## Required action
Each line in the listing below that contains "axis" should be returned.

◇ ◇ ◇ ◇ ◇

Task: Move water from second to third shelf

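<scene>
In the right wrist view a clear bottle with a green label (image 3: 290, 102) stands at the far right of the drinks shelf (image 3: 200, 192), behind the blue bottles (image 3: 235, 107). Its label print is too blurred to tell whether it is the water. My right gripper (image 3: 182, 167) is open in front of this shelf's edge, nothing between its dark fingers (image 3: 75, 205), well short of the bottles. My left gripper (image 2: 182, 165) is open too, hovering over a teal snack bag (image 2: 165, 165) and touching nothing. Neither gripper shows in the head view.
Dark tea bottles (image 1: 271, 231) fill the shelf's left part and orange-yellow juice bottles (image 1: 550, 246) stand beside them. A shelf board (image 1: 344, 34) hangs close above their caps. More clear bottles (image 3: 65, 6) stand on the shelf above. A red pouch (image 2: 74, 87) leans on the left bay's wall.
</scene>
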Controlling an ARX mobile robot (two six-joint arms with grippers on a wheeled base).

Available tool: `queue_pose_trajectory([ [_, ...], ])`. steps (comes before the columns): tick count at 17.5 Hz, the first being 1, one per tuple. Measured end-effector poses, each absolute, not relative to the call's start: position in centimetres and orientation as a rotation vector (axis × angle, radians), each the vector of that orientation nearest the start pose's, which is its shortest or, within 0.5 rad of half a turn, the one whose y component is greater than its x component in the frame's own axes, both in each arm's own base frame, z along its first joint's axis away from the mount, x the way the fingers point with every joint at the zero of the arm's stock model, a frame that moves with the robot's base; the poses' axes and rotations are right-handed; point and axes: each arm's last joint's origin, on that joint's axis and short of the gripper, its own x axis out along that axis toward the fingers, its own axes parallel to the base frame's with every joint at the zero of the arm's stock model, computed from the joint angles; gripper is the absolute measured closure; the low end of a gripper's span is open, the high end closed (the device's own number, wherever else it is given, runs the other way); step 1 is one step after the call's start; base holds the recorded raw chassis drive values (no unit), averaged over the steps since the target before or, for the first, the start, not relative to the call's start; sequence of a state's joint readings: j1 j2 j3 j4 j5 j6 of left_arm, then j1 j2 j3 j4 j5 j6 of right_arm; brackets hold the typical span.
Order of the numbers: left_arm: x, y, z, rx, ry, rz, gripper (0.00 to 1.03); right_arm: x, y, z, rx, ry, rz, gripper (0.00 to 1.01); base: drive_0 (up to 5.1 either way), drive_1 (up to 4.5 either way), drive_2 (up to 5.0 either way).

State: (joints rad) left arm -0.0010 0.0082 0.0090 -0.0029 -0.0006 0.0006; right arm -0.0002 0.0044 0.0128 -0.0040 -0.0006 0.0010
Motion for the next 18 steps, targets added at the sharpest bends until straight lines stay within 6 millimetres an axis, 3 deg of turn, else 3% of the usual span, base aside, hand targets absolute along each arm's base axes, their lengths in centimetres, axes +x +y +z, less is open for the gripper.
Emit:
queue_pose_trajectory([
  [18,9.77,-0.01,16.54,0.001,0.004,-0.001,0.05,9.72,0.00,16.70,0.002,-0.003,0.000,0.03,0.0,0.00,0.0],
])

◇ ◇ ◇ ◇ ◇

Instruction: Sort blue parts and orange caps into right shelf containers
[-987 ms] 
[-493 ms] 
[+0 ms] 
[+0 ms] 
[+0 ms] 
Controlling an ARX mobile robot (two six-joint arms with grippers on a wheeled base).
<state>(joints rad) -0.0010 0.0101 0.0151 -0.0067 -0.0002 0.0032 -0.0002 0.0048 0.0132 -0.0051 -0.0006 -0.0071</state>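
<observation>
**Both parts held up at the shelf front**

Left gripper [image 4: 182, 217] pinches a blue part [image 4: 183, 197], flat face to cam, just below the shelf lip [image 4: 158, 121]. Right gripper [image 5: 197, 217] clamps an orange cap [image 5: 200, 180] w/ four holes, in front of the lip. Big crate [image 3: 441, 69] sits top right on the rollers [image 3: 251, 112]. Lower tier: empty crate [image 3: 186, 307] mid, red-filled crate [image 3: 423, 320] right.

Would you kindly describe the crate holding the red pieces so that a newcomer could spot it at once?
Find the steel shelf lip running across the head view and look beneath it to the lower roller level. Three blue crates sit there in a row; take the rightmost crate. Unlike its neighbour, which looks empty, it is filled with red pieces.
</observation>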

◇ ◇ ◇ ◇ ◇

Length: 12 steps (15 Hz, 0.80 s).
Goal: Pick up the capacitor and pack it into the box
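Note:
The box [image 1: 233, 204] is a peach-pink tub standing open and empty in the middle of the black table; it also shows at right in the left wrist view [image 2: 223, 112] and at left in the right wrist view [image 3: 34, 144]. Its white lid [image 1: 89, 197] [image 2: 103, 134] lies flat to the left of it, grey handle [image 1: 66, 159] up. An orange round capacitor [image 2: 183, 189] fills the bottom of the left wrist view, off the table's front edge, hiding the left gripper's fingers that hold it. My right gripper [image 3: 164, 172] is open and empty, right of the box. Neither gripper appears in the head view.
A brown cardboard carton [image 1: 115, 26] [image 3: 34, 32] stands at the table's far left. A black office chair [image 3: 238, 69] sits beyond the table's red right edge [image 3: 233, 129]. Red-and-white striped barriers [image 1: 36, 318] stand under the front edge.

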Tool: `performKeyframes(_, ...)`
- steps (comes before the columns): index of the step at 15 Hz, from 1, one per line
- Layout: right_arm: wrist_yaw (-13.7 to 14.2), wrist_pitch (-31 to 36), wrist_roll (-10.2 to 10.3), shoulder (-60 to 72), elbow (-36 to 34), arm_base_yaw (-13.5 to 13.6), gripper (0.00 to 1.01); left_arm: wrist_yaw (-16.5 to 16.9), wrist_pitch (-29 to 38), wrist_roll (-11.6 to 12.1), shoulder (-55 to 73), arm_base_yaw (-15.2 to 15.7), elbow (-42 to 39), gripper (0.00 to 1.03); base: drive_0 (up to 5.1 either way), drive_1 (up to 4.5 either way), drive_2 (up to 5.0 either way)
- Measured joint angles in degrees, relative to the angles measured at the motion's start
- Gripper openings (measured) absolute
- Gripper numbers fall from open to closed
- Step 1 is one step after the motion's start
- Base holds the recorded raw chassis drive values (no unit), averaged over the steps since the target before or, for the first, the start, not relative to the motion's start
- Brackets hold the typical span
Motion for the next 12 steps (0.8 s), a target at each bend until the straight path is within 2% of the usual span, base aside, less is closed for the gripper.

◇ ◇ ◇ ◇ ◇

## Written response
Available tool: `queue_pose_trajectory([ [_, ...], ])`. steps (comes before the columns): tick count at 17.5 Hz, the first being 1, one per tuple. Measured end-effector poses, each absolute, not relative to the call's start: position in centimetres and orientation as a rotation vector (axis × angle, radians), each the vector of that orientation nearest the start pose's, which is its shortest or, within 0.5 rad of half a turn, the one whose y component is greater than its x component in the frame's own axes, both in each arm's own base frame, z along its first joint's axis away from the mount, x the way the fingers point with every joint at the zero of the arm's stock model, a frame that moves with the robot's base; the poses' axes and rotations are right-handed; point and axes: each arm's last joint's origin, on that joint's axis and short of the gripper, its own x axis out along that axis toward the fingers, its own axes parallel to the base frame's with every joint at the zero of the arm's stock model, computed from the joint angles; gripper is the absolute measured closure; the low end of a gripper's span is open, the high end closed (the device's own number, wherever else it is given, runs the other way); step 1 is one step after the call's start; base holds the recorded raw chassis drive values (no unit), averaged over the steps since the target before or, for the first, the start, not relative to the call's start; sequence of a state's joint readings: j1 j2 j3 j4 j5 j6 of left_arm, then j1 j2 j3 j4 j5 j6 of right_arm; brackets hold the typical span.
Motion for the next 18 steps, targets added at the sharpest bends until straight lines stay within 6 millimetres an axis, 3 deg of turn, else 3% of the usual span, base aside, hand targets absolute along each arm's base axes, their lengths in centimetres, axes +x +y +z, less is open for the gripper.

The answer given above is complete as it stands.